Guantánamo inmates could finally go free

Guantanamo inmatesHuman rights activists congratulated the Brown government on Tuesday for requesting the return of five British residents being detained at the US concentration camp at Guantánamo Bay. The Foreign Office and Home Secretary Jacqui Smith have announced that they will request the return to Britain of Jamil el-Banna, Omar Deghayes, Shaker Abdur Raheem Aamer, Binyam Mohammed and Abdennour Sameur. Foreign Secretary David Miliband has written to US Secretary of State Condoleezza Rice to formally make the request.

Amnesty International campaigns director Tim Hancock called on the government to “move quickly. We’ve been saying for several years that Britain should have been seeking the fair trial or safe release of the British residents imprisoned at Guantánamo,” Mr Hancock pointed out. “Guantánamo is a travesty of justice and it’s important that the government starts speaking out about the hundreds of men who are still held there – they must not become Guantánamo’s forgotten prisoners,” he insisted.

Omar Deghayes’s sister Amina said that she was “getting mixed messages” and would not be able to celebrate until her brother is back in Britain. “Some people are telling me he is definitely coming back, but others are saying that they may not be successful for a while,” Ms Deghayes reported.

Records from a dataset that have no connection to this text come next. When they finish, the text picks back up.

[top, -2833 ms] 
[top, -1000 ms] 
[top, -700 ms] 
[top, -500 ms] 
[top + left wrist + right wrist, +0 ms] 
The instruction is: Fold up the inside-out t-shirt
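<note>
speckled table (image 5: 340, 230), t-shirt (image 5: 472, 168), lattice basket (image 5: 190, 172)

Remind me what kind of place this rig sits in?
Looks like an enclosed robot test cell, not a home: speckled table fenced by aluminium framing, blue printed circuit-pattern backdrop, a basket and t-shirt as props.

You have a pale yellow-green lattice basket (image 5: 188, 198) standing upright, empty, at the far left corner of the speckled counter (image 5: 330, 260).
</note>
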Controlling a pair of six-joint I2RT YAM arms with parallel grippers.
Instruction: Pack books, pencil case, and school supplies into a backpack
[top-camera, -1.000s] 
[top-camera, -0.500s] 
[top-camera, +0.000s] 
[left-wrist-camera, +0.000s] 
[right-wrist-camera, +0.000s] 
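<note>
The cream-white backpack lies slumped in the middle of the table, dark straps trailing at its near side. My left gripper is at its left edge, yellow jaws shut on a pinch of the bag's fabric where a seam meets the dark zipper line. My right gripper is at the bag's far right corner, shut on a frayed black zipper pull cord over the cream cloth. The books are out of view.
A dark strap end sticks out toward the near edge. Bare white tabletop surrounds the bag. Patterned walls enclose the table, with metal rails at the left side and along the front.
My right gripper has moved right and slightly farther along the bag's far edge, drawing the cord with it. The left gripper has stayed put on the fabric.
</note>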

The British government has admitted that negotiations with Washington “may take some time.” US ambassador to London Robert Tuttle vowed to “study the request to release them very seriously and get back with all due, deliberate speed.”

Mr Aamer’s father-in-law Saeed Ahmed Siddique said that his family felt let down by the government because it had taken so long to seek his release. “The government should have done more because all his family members, his wife and four children are British nationals and it is not fair to separate a husband from his family,” Mr Siddique noted. “His youngest child has never seen his father. It’s not justice,” he added.

Progressive legal firm Reprieve, which has represented all five men in their challenges to their illegal detention, hailed “a significant change in British policy.” It noted that, until now, the British government had refused to intervene and had been standing in the way of cleared British residents – such as Mr el-Banna, who is the father of five British children – being allowed to return home to their families.

Reprieve legal director Clive Stafford Smith applauded the Brown government “on a huge step in the right direction. At last we are seeing an ethical foreign policy – action rather than words,” Mr Stafford Smith said. He added that, when the British government enforces human rights, “we have some chance of healing the rift with the Islamic world.”